Not a chance that that foul was on the floor either. Give me a break.


----------



## rainman

HKF said:


> How is Florida not committing any shooting fouls? O Rly?


Dont start with the refs Oden should have at least 3. you're right with the and 1, that is so a 3 pt play in the pros.


----------



## MarioChalmers

HKF said:


> That should be a basket. Oden abused Noah and they call it on the ground, give me a break.

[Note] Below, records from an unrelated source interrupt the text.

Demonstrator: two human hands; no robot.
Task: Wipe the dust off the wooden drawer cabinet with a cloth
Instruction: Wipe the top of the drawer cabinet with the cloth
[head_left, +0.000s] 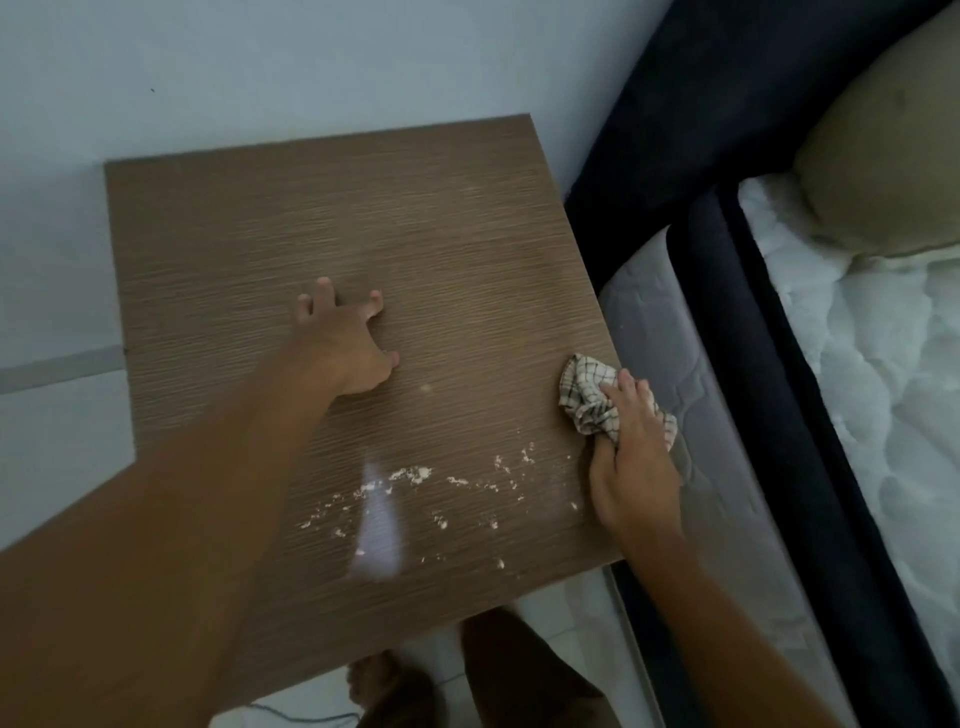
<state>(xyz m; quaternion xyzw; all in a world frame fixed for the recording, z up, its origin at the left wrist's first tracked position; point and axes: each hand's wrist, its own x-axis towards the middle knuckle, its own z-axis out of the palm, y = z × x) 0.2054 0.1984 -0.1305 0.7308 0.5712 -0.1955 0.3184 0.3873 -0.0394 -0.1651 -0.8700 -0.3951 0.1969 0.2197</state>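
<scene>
I look down at the flat brown top of the wooden drawer cabinet (322, 223). My left hand (345, 345) is pressed on the wood near the middle of the top, with its fingers spread wide. It holds nothing. My left arm reaches in from the low left corner and covers part of the top.

My right hand (631, 462) is at the right edge of the top, to the right of my left hand and a bit closer to me. It is closed tight around the cloth (589, 397). The cloth is white with dark checks, and it is all bunched up. Most of it sticks out past my fingertips and lies on the wood, right at the edge.

Little white crumbs of dust (410, 475) lie on the wood just to the left of my right hand and below my left hand. They spread in a loose line along the near part of the top. A bright patch of light (379, 535) shines on the wood among the crumbs.

To the right of my right hand is a bed with a white mattress (852, 374) and a dark frame (743, 322). Past my left hand is a pale wall (260, 62).
</scene>
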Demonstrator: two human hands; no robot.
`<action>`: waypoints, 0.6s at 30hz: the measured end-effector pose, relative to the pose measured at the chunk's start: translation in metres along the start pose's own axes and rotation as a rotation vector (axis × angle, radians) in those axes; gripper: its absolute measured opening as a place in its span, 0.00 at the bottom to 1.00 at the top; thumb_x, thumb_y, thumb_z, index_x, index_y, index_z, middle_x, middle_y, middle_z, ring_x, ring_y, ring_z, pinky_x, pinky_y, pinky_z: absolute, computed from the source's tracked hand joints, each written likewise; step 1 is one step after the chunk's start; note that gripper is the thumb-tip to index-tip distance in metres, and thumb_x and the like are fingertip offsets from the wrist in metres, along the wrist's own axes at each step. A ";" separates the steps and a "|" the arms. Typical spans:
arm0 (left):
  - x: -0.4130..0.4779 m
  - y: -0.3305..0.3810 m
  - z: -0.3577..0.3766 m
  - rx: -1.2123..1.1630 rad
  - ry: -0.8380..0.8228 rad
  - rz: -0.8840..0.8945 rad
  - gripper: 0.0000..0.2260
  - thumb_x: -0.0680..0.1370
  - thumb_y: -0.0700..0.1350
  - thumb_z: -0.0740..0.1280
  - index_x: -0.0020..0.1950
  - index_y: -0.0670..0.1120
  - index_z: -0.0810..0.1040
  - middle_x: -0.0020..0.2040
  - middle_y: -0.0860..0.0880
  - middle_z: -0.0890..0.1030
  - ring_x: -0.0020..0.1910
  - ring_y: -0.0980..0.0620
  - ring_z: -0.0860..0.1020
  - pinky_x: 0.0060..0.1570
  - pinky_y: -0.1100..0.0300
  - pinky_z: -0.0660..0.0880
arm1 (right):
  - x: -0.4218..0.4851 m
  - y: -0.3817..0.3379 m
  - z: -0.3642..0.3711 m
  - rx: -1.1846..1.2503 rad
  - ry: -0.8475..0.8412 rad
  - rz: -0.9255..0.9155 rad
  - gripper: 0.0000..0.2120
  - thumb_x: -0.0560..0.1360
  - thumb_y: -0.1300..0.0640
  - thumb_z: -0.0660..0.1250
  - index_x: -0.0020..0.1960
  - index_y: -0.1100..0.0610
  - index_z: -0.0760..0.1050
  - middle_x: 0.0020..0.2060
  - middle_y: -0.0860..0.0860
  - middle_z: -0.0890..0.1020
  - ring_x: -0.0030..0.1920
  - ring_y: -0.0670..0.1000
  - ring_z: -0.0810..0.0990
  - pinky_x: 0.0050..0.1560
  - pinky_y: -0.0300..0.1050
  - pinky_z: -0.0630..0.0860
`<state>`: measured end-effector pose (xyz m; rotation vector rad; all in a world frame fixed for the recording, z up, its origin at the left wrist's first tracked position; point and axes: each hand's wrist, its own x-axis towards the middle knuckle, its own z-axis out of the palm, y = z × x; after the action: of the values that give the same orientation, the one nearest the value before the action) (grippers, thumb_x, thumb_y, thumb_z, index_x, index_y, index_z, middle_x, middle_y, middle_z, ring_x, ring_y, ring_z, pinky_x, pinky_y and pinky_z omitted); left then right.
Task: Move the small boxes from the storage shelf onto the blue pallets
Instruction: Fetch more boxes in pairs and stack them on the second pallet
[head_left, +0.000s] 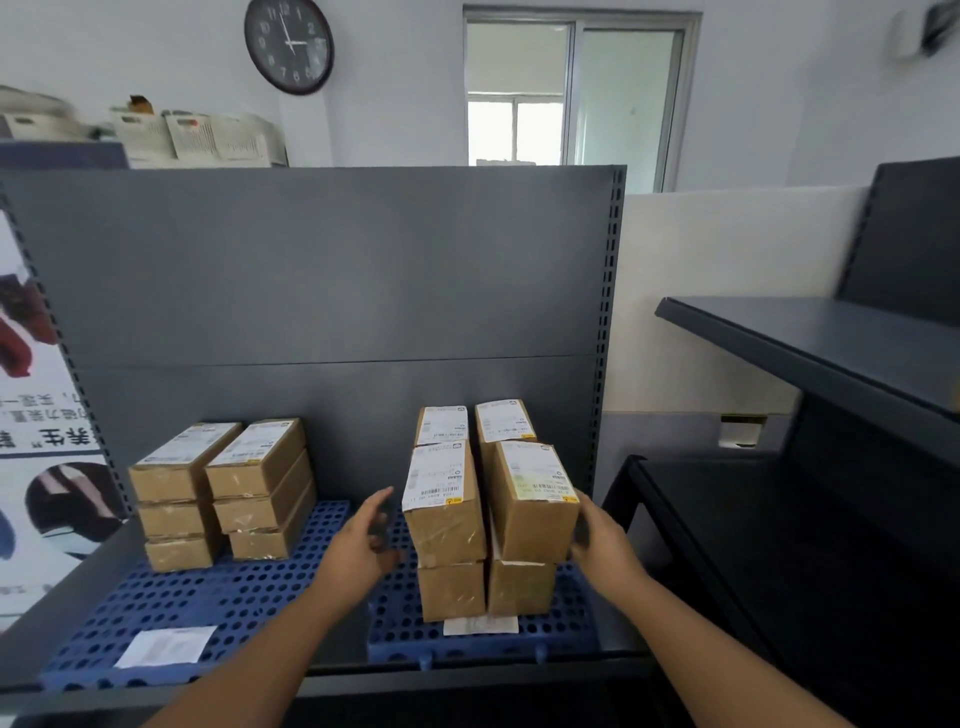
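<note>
Two blue perforated pallets lie on the grey shelf, the left pallet (171, 597) and the right pallet (519, 636). Two stacks of small brown boxes (223, 488), three high each, stand on the left pallet. The right pallet holds several labelled boxes in front and rear stacks. The top front-right box (535, 499) sits askew on its stack. My right hand (602, 540) presses against this box's right side, thumb at its upper corner. My left hand (363, 540) hovers open, just left of the front-left stack (447, 519) and not touching it.
A loose white label (166, 646) lies on the left pallet's front, and another paper (480, 625) lies under the right stacks. A dark, bare shelf unit (831, 338) stands to the right. The grey back panel (332, 270) rises behind the boxes, and a poster stands at the far left.
</note>
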<state>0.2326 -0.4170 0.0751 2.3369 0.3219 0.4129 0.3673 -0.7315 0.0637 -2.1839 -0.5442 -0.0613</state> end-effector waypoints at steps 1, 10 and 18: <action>0.002 -0.001 -0.002 -0.029 0.004 -0.020 0.39 0.70 0.42 0.76 0.75 0.61 0.60 0.63 0.53 0.74 0.53 0.55 0.79 0.43 0.62 0.75 | 0.003 0.002 -0.002 0.021 0.009 -0.007 0.35 0.74 0.63 0.69 0.72 0.36 0.61 0.66 0.47 0.74 0.64 0.47 0.74 0.63 0.50 0.75; 0.037 0.010 -0.024 -0.542 -0.132 -0.177 0.28 0.75 0.42 0.72 0.69 0.63 0.68 0.67 0.54 0.73 0.56 0.51 0.81 0.52 0.48 0.79 | 0.033 0.005 -0.033 0.382 -0.127 0.091 0.33 0.74 0.59 0.72 0.66 0.29 0.63 0.66 0.47 0.74 0.67 0.52 0.73 0.59 0.54 0.79; 0.069 0.023 -0.026 -0.920 -0.347 -0.346 0.28 0.68 0.51 0.76 0.66 0.63 0.72 0.65 0.46 0.79 0.60 0.38 0.79 0.54 0.35 0.76 | 0.073 -0.008 -0.052 0.781 -0.372 0.222 0.30 0.76 0.64 0.69 0.68 0.35 0.67 0.69 0.50 0.71 0.60 0.55 0.80 0.51 0.60 0.81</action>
<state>0.2880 -0.3934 0.1230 1.3782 0.2776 -0.0363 0.4380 -0.7405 0.1188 -1.4685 -0.4254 0.5917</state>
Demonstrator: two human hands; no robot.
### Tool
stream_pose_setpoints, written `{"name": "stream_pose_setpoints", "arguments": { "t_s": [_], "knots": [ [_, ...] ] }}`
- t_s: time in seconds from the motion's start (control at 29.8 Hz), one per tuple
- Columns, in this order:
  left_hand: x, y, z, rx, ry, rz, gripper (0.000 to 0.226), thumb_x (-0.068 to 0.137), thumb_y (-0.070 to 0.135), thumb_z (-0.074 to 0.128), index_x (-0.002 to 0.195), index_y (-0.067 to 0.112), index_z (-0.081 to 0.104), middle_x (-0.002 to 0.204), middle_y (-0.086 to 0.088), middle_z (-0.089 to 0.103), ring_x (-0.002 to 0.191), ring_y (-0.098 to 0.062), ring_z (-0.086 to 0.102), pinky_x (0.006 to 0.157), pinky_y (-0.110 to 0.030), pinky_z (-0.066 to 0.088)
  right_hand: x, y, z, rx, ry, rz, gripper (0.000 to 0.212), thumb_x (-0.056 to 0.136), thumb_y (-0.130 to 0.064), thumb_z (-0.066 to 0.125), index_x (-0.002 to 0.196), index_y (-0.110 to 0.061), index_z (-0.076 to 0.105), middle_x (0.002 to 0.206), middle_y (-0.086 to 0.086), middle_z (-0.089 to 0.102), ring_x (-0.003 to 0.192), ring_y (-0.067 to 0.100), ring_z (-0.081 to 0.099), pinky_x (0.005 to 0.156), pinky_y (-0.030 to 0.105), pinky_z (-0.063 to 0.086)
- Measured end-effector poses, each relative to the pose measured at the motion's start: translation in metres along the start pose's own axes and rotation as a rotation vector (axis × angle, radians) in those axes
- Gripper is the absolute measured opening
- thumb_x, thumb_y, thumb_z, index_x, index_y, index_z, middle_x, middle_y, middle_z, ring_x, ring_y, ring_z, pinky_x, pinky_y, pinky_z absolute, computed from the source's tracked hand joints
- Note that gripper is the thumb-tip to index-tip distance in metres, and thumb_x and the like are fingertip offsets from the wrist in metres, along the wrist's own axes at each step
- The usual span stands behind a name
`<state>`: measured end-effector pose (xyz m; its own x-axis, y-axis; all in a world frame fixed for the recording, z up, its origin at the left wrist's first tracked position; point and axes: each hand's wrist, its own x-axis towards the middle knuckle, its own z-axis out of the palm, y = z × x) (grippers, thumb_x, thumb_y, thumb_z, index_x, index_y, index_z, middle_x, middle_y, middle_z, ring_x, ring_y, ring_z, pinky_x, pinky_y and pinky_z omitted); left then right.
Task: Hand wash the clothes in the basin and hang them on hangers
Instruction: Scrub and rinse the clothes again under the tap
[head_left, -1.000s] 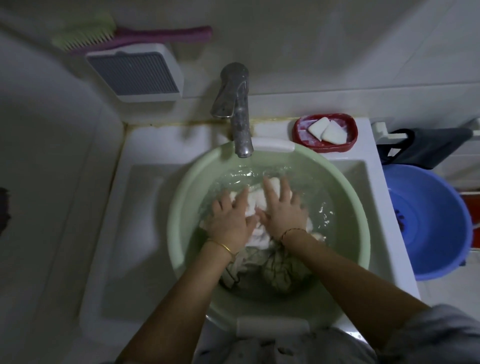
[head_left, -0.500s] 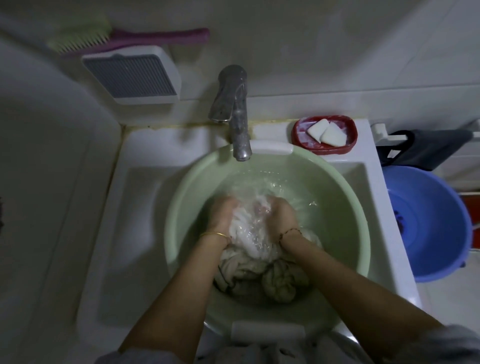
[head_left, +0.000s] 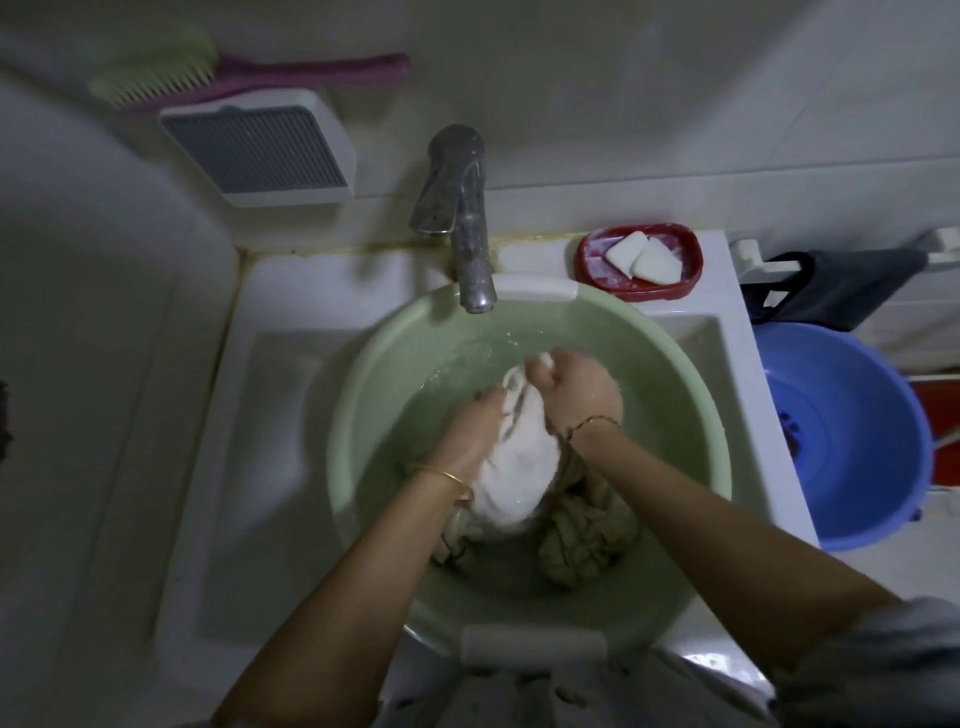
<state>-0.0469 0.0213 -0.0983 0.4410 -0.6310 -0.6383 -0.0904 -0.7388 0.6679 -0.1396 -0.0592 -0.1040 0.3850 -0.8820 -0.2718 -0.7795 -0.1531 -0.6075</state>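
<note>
Two hands work together in the one head view, both down in the green basin (head_left: 353, 415) that sits in the white sink (head_left: 249, 415) under the tap (head_left: 470, 249). The left hand (head_left: 470, 434) curls its fingers into the near side of a pale cloth (head_left: 514, 467), and the right hand (head_left: 576, 389) is closed round the cloth's far end, bunching it above the water. A second, olive-coloured garment (head_left: 587, 540) lies crumpled in the basin just below the right wrist, touching the pale one.

Behind the basin a red soap dish (head_left: 592, 260) holds two pieces of soap (head_left: 641, 260). A blue tub (head_left: 857, 441) stands beside the sink on the right. No hangers show.

As I judge it, the washing is midway, with wringing and hanging to come. Hard rubbing could slop water over the near rim onto the person's clothing, since the basin overhangs the sink edge there; lifting the soaked cloth quickly would drip outside the basin too.
</note>
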Motion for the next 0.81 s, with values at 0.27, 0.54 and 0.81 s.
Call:
{"name": "stream_pose_setpoints", "arguments": {
  "t_s": [0.27, 0.54, 0.81],
  "knots": [
    [0.012, -0.040, -0.003, 1.212, 0.087, 0.212, 0.059, 0.099, 0.048, 0.025, 0.151, 0.032, 0.002, 0.157, -0.011, 0.003, 0.139, -0.036, 0.015, 0.111, -0.049, 0.020, -0.024, 0.042, 0.048, -0.819, -0.369, -0.263, 0.072, 0.096, -0.059, 0.013, 0.147, -0.024, -0.021, 0.157, 0.010, -0.018, 0.144, 0.042, 0.002, 0.111, 0.059, 0.016],
    [0.020, -0.042, -0.015, 1.015, -0.019, 0.179, 0.069, 0.092, 0.041, 0.049, 0.149, 0.031, 0.012, 0.152, -0.015, 0.014, 0.138, -0.036, 0.018, 0.114, -0.045, 0.022, -0.006, 0.044, 0.033, -0.514, -0.457, -0.015, 0.041, 0.100, -0.017, 0.038, 0.139, -0.005, 0.041, 0.141, 0.012, 0.045, 0.125, 0.032, 0.047, 0.100, 0.035, 0.037],
    [0.016, -0.008, -0.043, 0.614, -0.103, 0.236, 0.103, 0.063, 0.044, 0.082, 0.148, 0.030, 0.024, 0.147, -0.011, 0.031, 0.135, -0.025, 0.030, 0.112, -0.036, 0.030, -0.002, 0.014, -0.029, 0.591, -0.524, -0.225, 0.041, 0.055, 0.010, 0.069, 0.090, -0.007, 0.056, 0.086, 0.002, 0.054, 0.074, 0.000, 0.055, 0.063, 0.011, 0.043]
  ]
}}
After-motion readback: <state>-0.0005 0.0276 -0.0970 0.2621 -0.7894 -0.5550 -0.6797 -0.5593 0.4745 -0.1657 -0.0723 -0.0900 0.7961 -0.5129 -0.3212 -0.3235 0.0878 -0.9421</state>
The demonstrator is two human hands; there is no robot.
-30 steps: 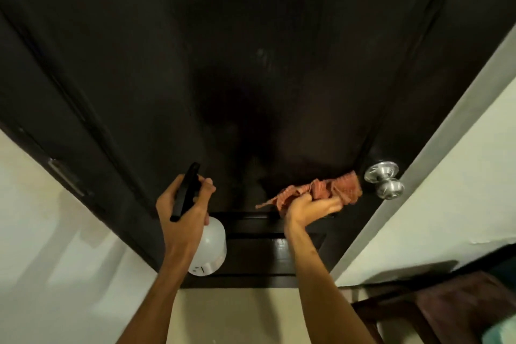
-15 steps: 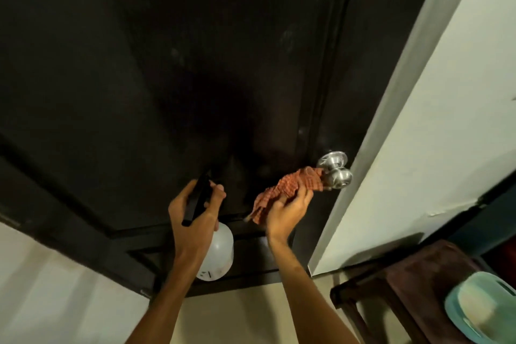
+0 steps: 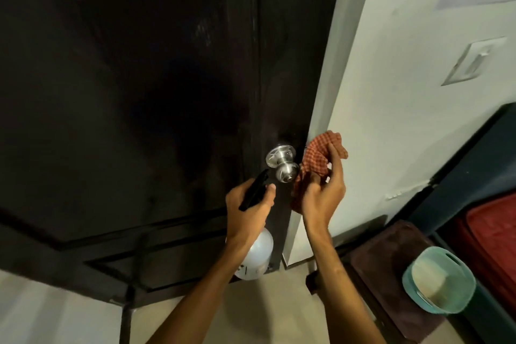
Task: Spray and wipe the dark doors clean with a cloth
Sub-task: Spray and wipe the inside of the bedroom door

I agree, that call was incredibly questionable.


----------



## HB

Lol this is weird though, I have never seen OSU give the ball to Oden so much


----------



## Amareca

Well I was under the impression that Noah is just the 3rd best Florida player, I had Al Horford ranked the highest but looks like he can't buy a bucket against Oden either and I don't know how that reflects on his NBA future. Corey Brewer looks like the safest pick in the whole draft.


----------



## Wade County

Brewers stock continues to climb...


----------



## sov82

HB said:


> I feel bad for Noah, his post D will be tested from this point on


I don't feel bad for him. He didn't work hard this offseason. Its pretty much been a lost season in his development.


----------



## HKF

The Buckeyes are sunk IMO. I am going to watch the 2nd half, but this team is too good for them. They have absolutely no one to guard Brewer and Harris refuses to get down and dirty on the glass to help Oden.


----------



## MarioChalmers

If this game proves anything, it's Oden's ability to play against quality big men and play even better than he normally does.


----------



## truebluefan

Florida looks very strong.


----------



## GNG

Foreword by Greg Oden.


----------



## YoYoYoWasup

Refs need to stop calling ticky tack fouls on Florida's bigs.


----------



## sov82

Amareca said:


> Corey Brewer looks like the safest pick in the whole draft.


I'm not buying that at all. Despite his hot shooting in the tournament, he is not a pure shooter. I think he's going to be a good NBA player but he has significant risk.


----------



## HKF

Noah is staying in college.


----------



## MarioChalmers

Brewer can defend, and I think that'll make him at least a rotation player. And his scoring potential is great too, so I think he'd be a solid pick. 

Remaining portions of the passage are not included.